Building on these foundations, our approach extends these concepts by probabilistically updating posterior distributions at each location through an iterative correction process that continues until convergence across vertical intervals. Vertical soil profiles are respected through layer-by-layer residual correction. Specifically, after correcting each depth layer, its updated soil property values replace the original feature column for that layer when correcting the next layer down. This preserves inter-layer correlations while dynamically updating the feature space at each step. Unlike methods requiring distributional assumptions, our non-parametric framework adapts to different landscapes and data scenarios.
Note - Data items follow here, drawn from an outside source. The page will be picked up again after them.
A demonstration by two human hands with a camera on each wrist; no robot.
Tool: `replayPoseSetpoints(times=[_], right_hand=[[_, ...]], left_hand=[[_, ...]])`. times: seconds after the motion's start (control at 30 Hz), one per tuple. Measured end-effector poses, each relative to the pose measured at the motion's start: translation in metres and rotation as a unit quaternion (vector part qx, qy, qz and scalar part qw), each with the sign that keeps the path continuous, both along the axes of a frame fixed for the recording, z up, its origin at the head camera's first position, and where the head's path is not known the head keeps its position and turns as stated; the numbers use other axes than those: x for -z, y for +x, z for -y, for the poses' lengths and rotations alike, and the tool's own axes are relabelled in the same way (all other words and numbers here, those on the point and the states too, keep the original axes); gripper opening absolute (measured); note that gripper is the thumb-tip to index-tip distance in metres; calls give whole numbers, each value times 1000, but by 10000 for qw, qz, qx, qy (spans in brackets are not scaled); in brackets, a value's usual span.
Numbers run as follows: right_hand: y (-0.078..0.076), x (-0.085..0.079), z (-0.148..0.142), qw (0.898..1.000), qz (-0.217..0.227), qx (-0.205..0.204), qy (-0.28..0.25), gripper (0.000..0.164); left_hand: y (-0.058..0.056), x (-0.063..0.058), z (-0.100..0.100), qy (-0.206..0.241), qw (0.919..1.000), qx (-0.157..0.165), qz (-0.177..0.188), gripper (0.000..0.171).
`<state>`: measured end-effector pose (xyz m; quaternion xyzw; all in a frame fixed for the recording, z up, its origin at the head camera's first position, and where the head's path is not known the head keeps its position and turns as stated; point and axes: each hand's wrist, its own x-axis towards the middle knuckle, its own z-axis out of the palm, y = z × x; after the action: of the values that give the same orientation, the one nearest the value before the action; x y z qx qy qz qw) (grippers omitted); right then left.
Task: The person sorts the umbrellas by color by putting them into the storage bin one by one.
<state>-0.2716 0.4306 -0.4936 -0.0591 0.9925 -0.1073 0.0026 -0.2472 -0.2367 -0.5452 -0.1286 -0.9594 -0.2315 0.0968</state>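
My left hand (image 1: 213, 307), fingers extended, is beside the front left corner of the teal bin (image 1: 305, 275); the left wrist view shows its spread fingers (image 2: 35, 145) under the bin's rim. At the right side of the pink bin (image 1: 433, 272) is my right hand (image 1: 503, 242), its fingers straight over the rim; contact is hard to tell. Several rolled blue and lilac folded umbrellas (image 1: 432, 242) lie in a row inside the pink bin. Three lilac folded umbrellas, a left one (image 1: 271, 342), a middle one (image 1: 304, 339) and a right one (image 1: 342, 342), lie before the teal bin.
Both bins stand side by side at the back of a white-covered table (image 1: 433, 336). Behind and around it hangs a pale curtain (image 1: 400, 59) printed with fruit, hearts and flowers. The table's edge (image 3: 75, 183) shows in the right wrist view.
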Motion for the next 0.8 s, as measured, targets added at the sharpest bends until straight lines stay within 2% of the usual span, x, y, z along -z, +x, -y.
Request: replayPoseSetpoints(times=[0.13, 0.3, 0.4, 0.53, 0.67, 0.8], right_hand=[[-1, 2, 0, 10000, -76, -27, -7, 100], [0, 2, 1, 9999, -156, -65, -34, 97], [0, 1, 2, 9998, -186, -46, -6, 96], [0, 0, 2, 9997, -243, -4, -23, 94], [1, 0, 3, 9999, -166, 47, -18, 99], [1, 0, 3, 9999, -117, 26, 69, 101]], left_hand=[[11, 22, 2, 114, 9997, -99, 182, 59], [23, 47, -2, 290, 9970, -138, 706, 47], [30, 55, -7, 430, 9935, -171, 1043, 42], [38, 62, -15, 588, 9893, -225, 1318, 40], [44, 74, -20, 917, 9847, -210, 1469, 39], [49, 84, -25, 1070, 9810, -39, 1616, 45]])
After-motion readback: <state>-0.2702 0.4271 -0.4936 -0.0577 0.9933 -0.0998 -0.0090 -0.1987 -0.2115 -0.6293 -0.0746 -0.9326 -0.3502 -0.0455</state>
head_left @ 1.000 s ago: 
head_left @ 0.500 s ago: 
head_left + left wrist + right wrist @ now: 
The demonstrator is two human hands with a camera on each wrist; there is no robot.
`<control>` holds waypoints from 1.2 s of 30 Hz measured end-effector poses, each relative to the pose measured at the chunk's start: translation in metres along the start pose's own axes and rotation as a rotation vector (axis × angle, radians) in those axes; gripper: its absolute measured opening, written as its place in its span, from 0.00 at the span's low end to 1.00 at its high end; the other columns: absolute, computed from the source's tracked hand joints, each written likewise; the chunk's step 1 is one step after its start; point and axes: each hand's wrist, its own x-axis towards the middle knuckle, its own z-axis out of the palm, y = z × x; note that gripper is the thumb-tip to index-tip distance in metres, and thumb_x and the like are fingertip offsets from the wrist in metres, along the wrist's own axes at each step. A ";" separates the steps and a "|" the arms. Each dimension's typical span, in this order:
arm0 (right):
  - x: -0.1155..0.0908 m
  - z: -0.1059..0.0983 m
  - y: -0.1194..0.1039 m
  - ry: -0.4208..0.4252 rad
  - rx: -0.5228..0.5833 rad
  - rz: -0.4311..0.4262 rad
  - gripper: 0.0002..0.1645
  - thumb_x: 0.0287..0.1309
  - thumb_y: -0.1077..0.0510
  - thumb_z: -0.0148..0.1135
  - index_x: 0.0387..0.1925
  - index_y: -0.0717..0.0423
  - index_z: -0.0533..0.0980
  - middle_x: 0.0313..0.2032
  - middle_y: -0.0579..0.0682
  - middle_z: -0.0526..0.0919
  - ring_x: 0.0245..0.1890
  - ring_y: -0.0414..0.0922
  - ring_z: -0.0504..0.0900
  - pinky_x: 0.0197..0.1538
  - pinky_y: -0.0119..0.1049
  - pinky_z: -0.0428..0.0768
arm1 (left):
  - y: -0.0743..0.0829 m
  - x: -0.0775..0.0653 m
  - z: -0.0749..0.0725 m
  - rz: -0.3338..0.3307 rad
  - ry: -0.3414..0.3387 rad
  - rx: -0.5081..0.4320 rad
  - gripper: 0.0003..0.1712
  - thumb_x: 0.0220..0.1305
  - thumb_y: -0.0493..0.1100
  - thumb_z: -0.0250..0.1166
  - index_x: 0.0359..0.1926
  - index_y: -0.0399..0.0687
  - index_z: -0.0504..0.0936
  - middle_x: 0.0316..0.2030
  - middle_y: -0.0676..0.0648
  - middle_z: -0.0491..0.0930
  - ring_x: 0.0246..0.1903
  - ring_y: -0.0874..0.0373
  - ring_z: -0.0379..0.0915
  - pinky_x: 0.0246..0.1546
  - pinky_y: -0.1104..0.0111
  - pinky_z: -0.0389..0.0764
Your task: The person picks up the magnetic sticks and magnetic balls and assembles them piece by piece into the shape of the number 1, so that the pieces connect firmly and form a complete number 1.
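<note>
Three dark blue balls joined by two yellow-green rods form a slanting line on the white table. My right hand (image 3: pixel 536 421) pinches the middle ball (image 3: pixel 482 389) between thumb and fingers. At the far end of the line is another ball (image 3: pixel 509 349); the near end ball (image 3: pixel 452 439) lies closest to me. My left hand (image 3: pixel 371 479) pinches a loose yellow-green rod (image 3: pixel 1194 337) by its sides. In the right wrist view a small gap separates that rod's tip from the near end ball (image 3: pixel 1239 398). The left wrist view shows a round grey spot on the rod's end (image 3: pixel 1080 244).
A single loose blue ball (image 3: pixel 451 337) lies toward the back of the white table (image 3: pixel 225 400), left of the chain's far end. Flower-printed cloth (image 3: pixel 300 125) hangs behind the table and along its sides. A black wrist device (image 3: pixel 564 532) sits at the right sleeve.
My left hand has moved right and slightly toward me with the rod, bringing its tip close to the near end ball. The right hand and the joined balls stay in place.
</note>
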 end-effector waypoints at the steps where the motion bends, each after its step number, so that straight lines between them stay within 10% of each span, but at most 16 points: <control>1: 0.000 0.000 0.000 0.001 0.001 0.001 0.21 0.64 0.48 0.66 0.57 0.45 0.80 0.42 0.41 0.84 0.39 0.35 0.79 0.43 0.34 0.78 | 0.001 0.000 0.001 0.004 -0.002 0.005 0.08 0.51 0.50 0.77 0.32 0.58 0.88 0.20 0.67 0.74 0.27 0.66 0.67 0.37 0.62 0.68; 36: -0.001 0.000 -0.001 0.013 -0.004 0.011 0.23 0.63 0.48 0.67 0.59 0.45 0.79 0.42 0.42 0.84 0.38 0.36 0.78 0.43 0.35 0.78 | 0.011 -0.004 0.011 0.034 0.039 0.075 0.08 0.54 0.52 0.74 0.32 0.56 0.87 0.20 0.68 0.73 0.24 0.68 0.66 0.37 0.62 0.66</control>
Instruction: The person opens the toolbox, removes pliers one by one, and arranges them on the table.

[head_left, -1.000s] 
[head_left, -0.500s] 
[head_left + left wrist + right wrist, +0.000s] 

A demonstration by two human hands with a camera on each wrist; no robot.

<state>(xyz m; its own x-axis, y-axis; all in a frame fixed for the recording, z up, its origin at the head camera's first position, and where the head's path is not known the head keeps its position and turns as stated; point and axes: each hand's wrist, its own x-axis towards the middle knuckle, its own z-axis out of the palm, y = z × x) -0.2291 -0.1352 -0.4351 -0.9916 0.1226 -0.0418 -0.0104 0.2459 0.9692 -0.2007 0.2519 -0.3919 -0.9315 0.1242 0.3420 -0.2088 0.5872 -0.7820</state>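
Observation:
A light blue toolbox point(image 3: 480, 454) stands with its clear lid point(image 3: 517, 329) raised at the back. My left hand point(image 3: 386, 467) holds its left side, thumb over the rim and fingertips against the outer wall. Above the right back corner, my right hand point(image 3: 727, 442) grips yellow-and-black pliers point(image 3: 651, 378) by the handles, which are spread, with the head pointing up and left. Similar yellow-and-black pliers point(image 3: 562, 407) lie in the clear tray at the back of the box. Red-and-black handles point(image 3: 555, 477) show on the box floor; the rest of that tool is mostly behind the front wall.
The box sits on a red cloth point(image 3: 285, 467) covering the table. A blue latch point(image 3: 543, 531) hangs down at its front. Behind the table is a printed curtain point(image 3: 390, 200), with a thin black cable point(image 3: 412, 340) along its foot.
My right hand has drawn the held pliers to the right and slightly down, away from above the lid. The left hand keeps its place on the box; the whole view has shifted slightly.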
The models implement residual correction by minimizing the differences between priors and new observations to adjust posterior distributions (one iteration corrects only one soil layer), with the entire process continuing until property variations stabilize between different iterations. In the California case study, the stopping criterion is declared when the median change in residuals drops below the 5th percentile of the residual distribution observed across the last three iterations for each depth layer. Accordingly, this study has four main objectives: (1) To develop the IRC framework as a non-parametric method for updating posterior distributions of soil properties by iteratively correcting residuals between previous predictions and georeferenced soil pedons, without synthetic sampling or distributional assumptions; (2) To implement and evaluate IRC using six soil properties: sand, silt, clay, pH, bulk density, and soil organic matter across California, assessing predictive performance using RMSE and R2 and uncertainty quantification; (3) To assess the added value of iterative correction by comparing model performance relative to both the pHRF prior and a single-pass (non-iterative) residual correction baseline; (4) To study the spatial structure of posterior predictions by comparing semi-variograms and predicted soil profiles from prior and posterior maps. While this study focuses on California, this soil mapping framework can be potentially applied to the Contiguous United States (CONUS) in future work.

2Methods

This study introduces a hybrid framework for digital soil mapping (DSM) that updates existing probabilistic soil property maps using newly collected soil observations. The framework combines prior soil property estimates with an iterative residual correction (IRC) method. The IRC method integrates additional georeferenced soil profiles (soil observations not used to train prior soil maps) and employs non-parametric models to adjust the distribution of prior estimates, thereby correcting biases in the prior soil maps.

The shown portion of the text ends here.